Esas No: 2015/33348
Karar No: 2016/1461
Karar Tarihi: 01.02.2016
Hakaret - Yargıtay 18. Ceza Dairesi 2015/33348 Esas 2016/1461 Karar Sayılı İlamı
18. Ceza Dairesi 2015/33348 E. , 2016/1461 K.
"İçtihat Metni"
KARAR
Hakaret suçundan sanık ..."ın, 5237 sayılı Türk Ceza Kanunu"nun 125/3-a ve 62. maddeleri uyarınca dört defa 10 ay hapis cezası ile cezalandırılmasına dair Küçükçekmece 8. Asliye Ceza Mahkemesinin 15/07/2008 tarihli ve 2006/1285 esas, 2008/958 sayılı kararının, Adalet Bakanlığı tarafından kanun yararına bozulmasının istenilmesi üzerine, Yargıtay Cumhuriyet Başsavcılığı"nın 17/09/2015 tarih ve 256891 sayılı istem yazısıyla dava dosyası Dairemize gönderilmekle incelendi:
İstem yazısında: “Dosya kapsamına göre sanığın eyleminin müşteki polis memurlarının hepsine birden hakaret etme şeklinde olduğu, bu nedenle eyleminin 5237 sayılı Türk Ceza Kanunu"nun 43/2. maddesinde yer alan "Aynı suçun birden fazla kişiye karşı tek bir fiille işlenmesi durumunda da, birinci fıkra hükmü uygulanır." şeklindeki düzenleme gereğince zincirleme suç hükümlerine uyduğu gözetilmeden, dört ayrı müştekiye yönelik dört ayrı eylem kabul edilerek sanığın dört kez cezalandırılması suretiyle fazla ceza tayin edilmesinde isabet görülmemiştir.” denilmektedir.
Hukuksal Değerlendirme:
Uyuşmazlık konusunda bir karar vermeden önce, kanun yararına bozma istemine konu edilen hükümde belirlenen yeni bir hukuka aykırılık durumunun incelenmesi gerekmektedir.
5271 sayılı CMK’nın 231. maddesinde düzenlenen “hükmün açıklanmasının geri bırakılması” müessesesinin uygulanabilmesi için öncelikle,
- Sanık hakkında kurulan mahkûmiyet hükmünde, hükmolunan cezanın iki yıl veya daha az süreli hapis veya adli para cezasından ibaret olması,
- Suçun CMK’nın 231. maddesinin 14. fıkrasında yazılı suçlardan olmaması,
- Sanığın daha önce kasıtlı bir suçtan mahkûm olmamış bulunması,
- Sanığın hükmün açıklanmasının geri bırakılmasına itirazının olmaması,
- Suçun işlenmesiyle mağdurun veya kamunun uğradığı zararın, aynen iade, suçtan önceki hale getirme veya tamamen giderilmesine ilişkin koşulların birlikte gerçekleşmesi gerekmektedir.

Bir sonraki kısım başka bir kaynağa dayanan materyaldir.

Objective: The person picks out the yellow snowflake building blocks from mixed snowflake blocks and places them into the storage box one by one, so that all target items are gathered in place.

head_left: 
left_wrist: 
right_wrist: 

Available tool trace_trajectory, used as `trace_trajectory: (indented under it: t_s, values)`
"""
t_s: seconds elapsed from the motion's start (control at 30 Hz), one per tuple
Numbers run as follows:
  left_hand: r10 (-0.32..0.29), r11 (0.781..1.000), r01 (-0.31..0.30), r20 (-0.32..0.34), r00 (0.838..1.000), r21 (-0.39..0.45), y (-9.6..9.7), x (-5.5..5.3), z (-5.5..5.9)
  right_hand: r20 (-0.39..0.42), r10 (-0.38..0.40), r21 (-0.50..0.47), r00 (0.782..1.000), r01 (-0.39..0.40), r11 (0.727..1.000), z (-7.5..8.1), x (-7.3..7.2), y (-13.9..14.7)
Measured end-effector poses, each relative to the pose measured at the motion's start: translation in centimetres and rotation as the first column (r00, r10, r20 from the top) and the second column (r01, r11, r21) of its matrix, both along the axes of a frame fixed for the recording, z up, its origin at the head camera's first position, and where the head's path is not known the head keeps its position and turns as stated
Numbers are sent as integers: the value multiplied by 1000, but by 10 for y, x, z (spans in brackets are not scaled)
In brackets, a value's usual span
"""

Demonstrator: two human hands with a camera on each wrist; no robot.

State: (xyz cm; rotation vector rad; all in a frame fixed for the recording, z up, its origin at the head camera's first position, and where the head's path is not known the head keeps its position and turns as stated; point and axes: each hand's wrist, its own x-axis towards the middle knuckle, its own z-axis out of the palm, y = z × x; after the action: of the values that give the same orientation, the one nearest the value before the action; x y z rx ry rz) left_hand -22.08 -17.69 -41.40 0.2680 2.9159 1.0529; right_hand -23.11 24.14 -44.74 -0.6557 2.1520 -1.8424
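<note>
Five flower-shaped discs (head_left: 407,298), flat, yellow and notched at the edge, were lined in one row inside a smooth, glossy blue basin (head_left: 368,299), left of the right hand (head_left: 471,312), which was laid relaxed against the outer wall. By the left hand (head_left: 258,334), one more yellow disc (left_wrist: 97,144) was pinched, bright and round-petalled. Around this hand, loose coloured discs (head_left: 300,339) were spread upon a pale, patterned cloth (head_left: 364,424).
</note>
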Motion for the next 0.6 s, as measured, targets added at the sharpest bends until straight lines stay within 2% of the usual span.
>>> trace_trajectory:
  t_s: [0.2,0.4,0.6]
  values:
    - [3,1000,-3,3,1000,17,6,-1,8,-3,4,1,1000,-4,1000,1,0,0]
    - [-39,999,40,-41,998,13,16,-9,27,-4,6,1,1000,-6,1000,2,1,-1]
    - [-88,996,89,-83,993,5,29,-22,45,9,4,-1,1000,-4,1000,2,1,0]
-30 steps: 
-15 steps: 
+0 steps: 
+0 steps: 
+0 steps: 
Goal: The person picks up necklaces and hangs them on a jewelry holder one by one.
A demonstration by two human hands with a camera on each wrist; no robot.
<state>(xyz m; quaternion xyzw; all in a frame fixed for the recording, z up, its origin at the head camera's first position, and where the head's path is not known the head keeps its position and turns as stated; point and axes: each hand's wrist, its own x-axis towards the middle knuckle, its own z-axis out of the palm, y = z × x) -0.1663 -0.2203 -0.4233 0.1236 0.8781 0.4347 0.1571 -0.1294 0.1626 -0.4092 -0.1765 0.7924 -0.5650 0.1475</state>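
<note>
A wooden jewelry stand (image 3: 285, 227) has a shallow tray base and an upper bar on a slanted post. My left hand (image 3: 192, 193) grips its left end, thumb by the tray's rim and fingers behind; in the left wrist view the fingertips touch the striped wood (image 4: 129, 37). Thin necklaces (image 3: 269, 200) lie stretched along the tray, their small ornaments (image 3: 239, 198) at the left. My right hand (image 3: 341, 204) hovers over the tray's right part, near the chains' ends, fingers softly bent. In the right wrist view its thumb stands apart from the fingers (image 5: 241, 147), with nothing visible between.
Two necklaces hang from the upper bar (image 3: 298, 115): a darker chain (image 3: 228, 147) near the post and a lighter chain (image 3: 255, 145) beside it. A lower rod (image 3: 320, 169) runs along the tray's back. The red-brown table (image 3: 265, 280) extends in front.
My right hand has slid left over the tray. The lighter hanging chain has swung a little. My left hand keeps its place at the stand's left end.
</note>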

Anılan bu objektif koşulların gerçekleşmesi ile birlikte ayrıca “Mahkemece, sanığın kişilik özellikleri ile duruşmadaki tutum ve davranışları göz önünde bulundurularak yeniden suç işlemeyeceği hususunda kanaate varılmasına” ilişkin takdire dayalı subjektif koşulun da gerçekleşmesi halinde “hükmün açıklanmasının geri bırakılması” müessesesinin uygulanması olanağı bulunmaktadır.
CMK’nın 231/6. maddesinde öngörülen zararın giderilmesi koşulu, maddi ve ekonomik kayba yol açan suçlarda, belli bir yargılama ve hakim takdirine ihtiyaç duyulmayan, uzman bir bilirkişi aracılığıyla saptanabilen hallere ilişkin olarak hükmün açıklanmasının geri bırakılmasının koşulları içinde değerlendirilebilir.
İncelenen dosyada, somut zarar suçu olmayan hakaret suçunda “zararın giderilmediği” biçimindeki yasal olmayan gerekçe ile hükmün açıklanmasının geri bırakılmasına yer olmadığına karar verilmesi hukuka aykırıdır.
Sonuç ve Karar:Yukarıda açıklanan nedenlerle;
1) Kanun yararına bozma isteği hakkında bu aşamada bir KARAR VERMEYE YER OLMADIĞINA,
2) Hükümde saptanan yeni hukuka aykırılık nedeni açısından, kanun yararına bozma yoluna başvurulup başvurulmayacağının takdiri için, dosyanın Adalet Bakanlığına gönderilmek üzere Yargıtay Cumhuriyet Başsavcılığına tevdiine, bu hususun değerlendirilmesinden sonra, diğer kanun yararına bozma isteminin incelenmesine, 01/02/2016 tarihinde oy birliğiyle karar verildi.